The pore structures and chemical composition features of two kinds of tri-high coal and their char samples prepared at a 750 °C temperature were analyzed. The results showed that the pyrolysis process has a great influence on the pore structure and the chemical composition of the char, and the influence is highly related to the coal ranks. The gasification kinetics of the two chars in pure CO2 atmosphere was also studied. The results indicated that the classical random pore model (RPM) cannot be used to explain the gasification kinetics throughout the char gasification. A modified RPM, considering the inhibitory effect of ash on the gasification kinetics, was adopted to estimate the kinetics, and the kinetic constants and the corresponding activation energies were calculated. It was observed that it was necessary to include the effect of ash on the variations of char structures during the char gasification to get an accurate description of reaction rate versus carbon conversion throughout the gasification of the tri-high coal chars.
Because of the increased
demand for power and other applications,[1,2] increasing
coal consumption is needed and that has resulted in higher
CO2 emission. Therefore, the application of clean coal
technology is necessary, for example, gasification. CO2 and H2O are the most common gasification agents for coal
gasification, but the usage of H2O is limited recently.
Coal transforms to syngas (H2 + CO) via gasification using
CO2 as a gasification agent,[3−5] which is one of the most
critical processes in the highly efficient technologies[6−8] to enable the cleaner and more efficient use of the tri-high coals.[9,10] CO2 gasification is usually divided into two steps: coal
pyrolysis and char gasification, and char gasification is the rate-determining
step in the overall coal gasification process.[10] The char gasification will not only be impacted by the
properties of the parent coal, such as coal rank, particle size, ash
minerals, but also be highly improved by the char preparation conditions
and operational conditions.[11−15] Meanwhile, pyrolysis, as the initial stage of coal gasification,
is closely related to the coal composition and structure, which largely
affect the char gasification characteristics.
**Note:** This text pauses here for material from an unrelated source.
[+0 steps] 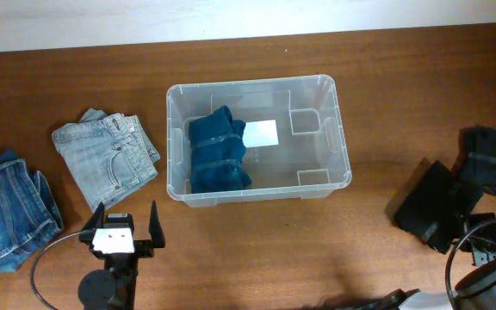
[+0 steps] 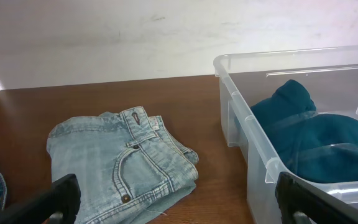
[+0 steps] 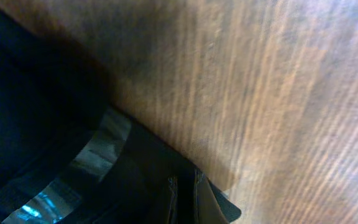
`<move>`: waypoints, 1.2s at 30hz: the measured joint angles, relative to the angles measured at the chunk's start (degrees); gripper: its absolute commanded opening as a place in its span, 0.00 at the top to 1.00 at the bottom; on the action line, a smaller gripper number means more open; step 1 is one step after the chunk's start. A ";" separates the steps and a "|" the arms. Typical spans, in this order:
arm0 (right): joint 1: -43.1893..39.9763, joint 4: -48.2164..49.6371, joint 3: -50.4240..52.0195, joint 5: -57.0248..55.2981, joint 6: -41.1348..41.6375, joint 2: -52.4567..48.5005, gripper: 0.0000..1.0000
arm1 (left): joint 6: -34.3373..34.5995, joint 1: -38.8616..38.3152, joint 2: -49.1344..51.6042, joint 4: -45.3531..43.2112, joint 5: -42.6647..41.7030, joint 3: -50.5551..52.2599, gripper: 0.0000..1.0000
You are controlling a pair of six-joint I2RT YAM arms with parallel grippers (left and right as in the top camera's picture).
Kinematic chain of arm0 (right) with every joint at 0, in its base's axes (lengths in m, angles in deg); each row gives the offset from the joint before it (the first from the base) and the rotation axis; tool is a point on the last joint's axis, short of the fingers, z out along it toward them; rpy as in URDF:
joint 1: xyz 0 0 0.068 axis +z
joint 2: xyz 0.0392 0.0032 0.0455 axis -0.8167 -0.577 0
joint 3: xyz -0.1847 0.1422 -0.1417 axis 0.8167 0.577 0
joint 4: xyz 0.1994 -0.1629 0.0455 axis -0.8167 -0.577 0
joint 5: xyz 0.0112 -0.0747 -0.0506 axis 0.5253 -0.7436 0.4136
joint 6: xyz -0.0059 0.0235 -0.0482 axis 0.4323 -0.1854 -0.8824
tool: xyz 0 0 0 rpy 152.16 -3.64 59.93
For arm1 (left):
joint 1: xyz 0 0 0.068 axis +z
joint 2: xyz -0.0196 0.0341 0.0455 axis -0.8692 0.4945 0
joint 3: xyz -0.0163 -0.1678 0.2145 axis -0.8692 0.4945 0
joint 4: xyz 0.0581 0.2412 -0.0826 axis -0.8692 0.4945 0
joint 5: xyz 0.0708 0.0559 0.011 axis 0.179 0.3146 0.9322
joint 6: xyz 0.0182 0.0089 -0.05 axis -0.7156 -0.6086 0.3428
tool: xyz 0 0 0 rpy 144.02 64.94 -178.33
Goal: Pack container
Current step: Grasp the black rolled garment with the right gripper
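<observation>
A: Where does the large clear plastic container (image 1: pixel 248 84) with rounded corners stand?

B: At the middle of the brown wooden table (image 1: pixel 317 250), upright and with no lid on. A folded teal fabric bundle (image 1: pixel 218 151) fills its 9 o'clock half, and the white label (image 1: pixel 261 133) on the bottom shows just beside the bundle at 3 o'clock.

A: What lies around it?

B: At 9 o'clock from it, apart from the wall, a folded pair of light-blue denim jeans (image 1: pixel 108 155). Farther out at 8 o'clock, at the table's edge, lies a darker blue denim garment (image 1: pixel 7 211). At 4 o'clock, well apart, there is a flat black cloth (image 1: pixel 437 202), with a second dark garment (image 1: pixel 492 155) at its 1 o'clock.

A: And the arms?

B: The left gripper (image 1: pixel 126 217) sits at 7 o'clock from the container with its fingers spread wide and nothing between them. The right gripper (image 3: pixel 183 190) is closed, fingers together, low over the wood beside dark fabric. That view is blurred, so I cannot tell whether it pinches any cloth.
</observation>
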 measured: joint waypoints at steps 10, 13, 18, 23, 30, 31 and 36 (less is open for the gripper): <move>11.74 5.62 0.00 1.73 -0.87 0.00 0.96 | 0.00 0.00 0.00 0.00 0.00 0.00 0.00; 16.20 7.13 0.00 2.03 -1.07 0.00 0.93 | 0.00 0.00 0.00 0.00 0.00 0.00 0.00; 20.02 5.84 0.00 2.01 -1.44 0.00 0.94 | 0.00 0.00 0.00 0.00 0.00 0.00 0.00; 18.25 0.52 -1.60 1.97 -3.13 0.00 0.94 | 0.00 0.00 0.00 0.00 0.00 0.00 0.00; 12.35 -5.03 -7.65 1.97 -7.43 0.04 0.71 | 0.00 0.00 0.00 0.00 0.00 0.00 0.00; 12.00 -5.01 -7.67 1.90 -8.11 0.04 0.65 | 0.00 0.00 0.00 0.00 0.00 0.00 0.00; 11.23 -3.41 -7.65 1.97 -9.05 0.04 0.21 | 0.00 0.00 0.00 0.00 0.00 0.00 0.00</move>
It is a complicated
process involving the cracking of organic matter in the coal, the
volatilization of low-molecular-weight pyrolysis products, the polycondensation
of cracking residues, the decomposition and combination of volatile
products during emission, and the further decomposition and repolycondensation
of the polycondensation products,[16,17] which would
affect the composition and structure of the char. The char composition
and structure are directly related to the char reactivity.[18,19]Understanding the kinetics of the CO2 char gasification
can help to better organize many industry processes, such as the conventional
coal gasification and the integrated gasification combustion cycle.
Thus, experimentally the CO2 gasification mechanisms have
been paid recent attention,[20−22] and their regular empirical reaction
models were addressed, such as, for example, the volumetric model,[23] the hybrid model,[24] and the random pore model (RPM).[25,26] The RPM seemed
to be the most practical one, addressing the growth and coalescence
of the char structure during the char gasification. However, because
of the effect of the inherent ash in coals on the reactions occurring
during CO2 gasification, such as the formation of volatiles
and tars and their subsequent pyrolysis reactions,[21] and the variations of char porous structures and graph
crystallites during the char gasification, it is difficult to explain
the gasification reaction rate throughout the char gasification by
the classical RPM.[27,28]Tri-high coal, characterized
by high-ash content, high-sulfur content,
and high-ash fusion, is the most representative coal type in southwest
China. Thus, the CO2 gasification of two kinds of tri-high
coal chars from Guizhou, China, in isothermal conditions was investigated
kinetically by analyzing thermogravimetric data in this paper. A modified
RPM, considering the inhibitory effect of ash on the gasification,
was adopted to determine the kinetic constants and the corresponding
activation energies, and the effect of composite and structure of
coal char on the gasification was also considered.
Results and Discussion
Structure Characteristics
Morphology of Samples
The scanning
electron microscopy (SEM) images of the selected samples are shown
in Figure ; it clearly
revealed sizes, surface roughness and smoothness, irregularities in
shape, and structures of visible surface pores of the selected samples.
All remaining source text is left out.